El Jaguar había escuchado a Gamboa con la cabeza baja. Pero cuando el oficial se calló, levantó los ojos hacia él.

— ¿Ve usted, mi teniente? Yo se lo dije. Era una calumnia de este soplón. — Y señaló a Alberto con desprecio.

— No era una calumnia–dijo Alberto–Eres un asesino.

— Silencio–dijo Gamboa- ¡Silencio, mierdas!

Automáticamente, Alberto y el Jaguar se incorporaron.

— Cadete Fernández–dijo Gamboa–Hace dos horas, delante de mí, retiró usted todas las acusaciones contra su compañero. No puede volver a hablar de ese asunto, bajo pena de un gravísimo castigo. Que yo mismo me encargaré de aplicar. Me parece que le he hablado claro.

— Mi teniente–balbuceó Alberto–Delante del coronel, yo no sabía, mejor dicho no podía hacer otra cosa.

No me daba chance para nada. Además…

— Además–lo interrumpió Gamboa-, usted no puede acusar a nadie, no puede ser juez de nadie. Si yo fuera director del colegio, ya estaría en la calle. Y espero que en el futuro suprima ese negocio de los papeluchos pornográficos si quiere terminar el año en paz.

— Sí, mi teniente. Pero eso no tiene nada que ver. Yo…

— Usted se ha retractado ante el coronel. No vuelva a abrir la boca. — Gamboa se volvió hacia el Jaguar–En cuanto a usted, es posible que–no tenga nada que ver con la muerte del cadete Arana, Pero sus faltas son muy graves. Le aseguro que no volverá a reírse de los oficiales. Yo lo tomaré a mi cargo. Ahora retírense y no olviden lo que les he dicho.

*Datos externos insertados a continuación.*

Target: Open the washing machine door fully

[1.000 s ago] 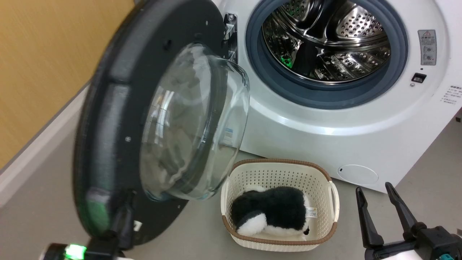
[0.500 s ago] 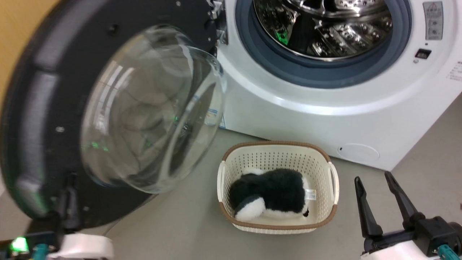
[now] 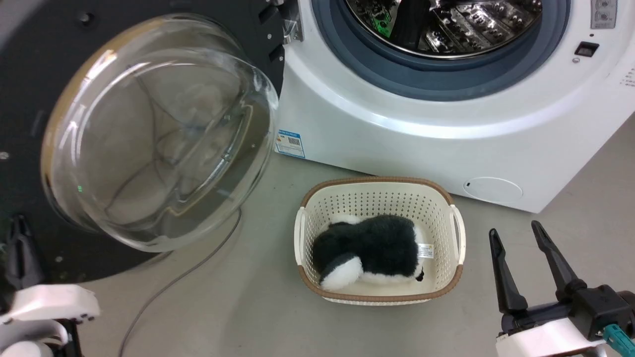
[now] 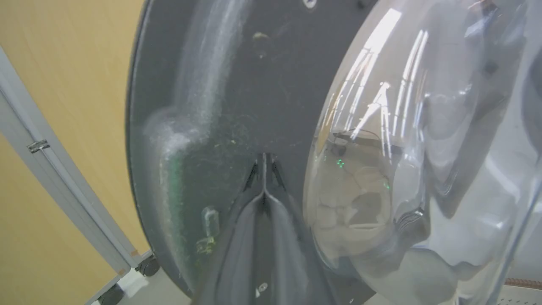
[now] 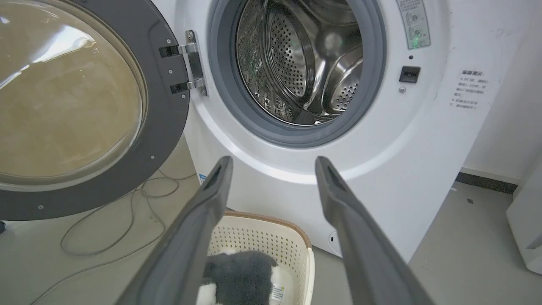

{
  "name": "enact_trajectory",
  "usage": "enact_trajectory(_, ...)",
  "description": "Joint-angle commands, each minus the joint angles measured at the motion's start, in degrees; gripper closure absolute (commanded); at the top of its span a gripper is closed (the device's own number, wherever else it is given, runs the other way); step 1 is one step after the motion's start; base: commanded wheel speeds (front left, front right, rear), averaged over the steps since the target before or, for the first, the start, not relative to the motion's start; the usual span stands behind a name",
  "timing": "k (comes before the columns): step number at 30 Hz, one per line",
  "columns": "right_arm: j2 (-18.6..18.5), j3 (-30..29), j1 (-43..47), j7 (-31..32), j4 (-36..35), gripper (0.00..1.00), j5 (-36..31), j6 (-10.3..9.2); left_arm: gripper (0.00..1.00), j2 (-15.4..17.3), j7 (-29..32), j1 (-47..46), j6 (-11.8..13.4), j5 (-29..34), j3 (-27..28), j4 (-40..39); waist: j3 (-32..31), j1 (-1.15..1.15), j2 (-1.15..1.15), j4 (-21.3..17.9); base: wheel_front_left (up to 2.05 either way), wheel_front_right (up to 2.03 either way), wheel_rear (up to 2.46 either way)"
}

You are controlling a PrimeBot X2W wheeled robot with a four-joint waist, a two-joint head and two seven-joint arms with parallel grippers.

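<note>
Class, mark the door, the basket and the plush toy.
door (image 3: pixel 154 134), head view, centre of the glass bowl.
basket (image 3: pixel 377 203), head view, perforated back wall.
plush toy (image 3: pixel 382 243), head view, black fur.

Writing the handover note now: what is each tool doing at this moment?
Left tool: closed, gripping nothing, tips at the washing machine door.
Right tool: open, holding nothing.

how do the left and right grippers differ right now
The left gripper is shut, fingers pressed together; the right gripper is open, fingers spread wide. The left one's tips seem to rest against the black inner face of the washing machine door; the right one hangs free near the basket, holding nothing. Both have long dark fingers.
</note>
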Motion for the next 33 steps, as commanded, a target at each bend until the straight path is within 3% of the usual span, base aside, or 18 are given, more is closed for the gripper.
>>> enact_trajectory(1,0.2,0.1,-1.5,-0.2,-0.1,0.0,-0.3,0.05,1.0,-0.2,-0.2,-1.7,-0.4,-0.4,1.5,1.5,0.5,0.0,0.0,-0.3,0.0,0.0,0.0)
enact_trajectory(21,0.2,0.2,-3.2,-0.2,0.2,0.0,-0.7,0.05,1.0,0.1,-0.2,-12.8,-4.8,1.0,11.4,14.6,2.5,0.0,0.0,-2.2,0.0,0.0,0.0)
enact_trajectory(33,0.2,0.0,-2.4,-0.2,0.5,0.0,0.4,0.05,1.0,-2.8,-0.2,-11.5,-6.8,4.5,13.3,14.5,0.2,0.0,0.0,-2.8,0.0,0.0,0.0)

Alberto y el Jaguar salieron. Gamboa cerró la puerta, tras ellos. Desde el pasillo, escuchaban a lo lejos las

voces y la música del comedor; una marinera había sucedido al vals. Bajaron hasta la pista de desfile. Ya no había viento; la hierba del descampado estaba inmóvil y erecta. Avanzaron hacia la cuadra, despacio.

— Los oficiales son unas mierdas–dijo Alberto, sin mirar al Jaguar–Todos, hasta Gamboa. Yo creí que él era distinto.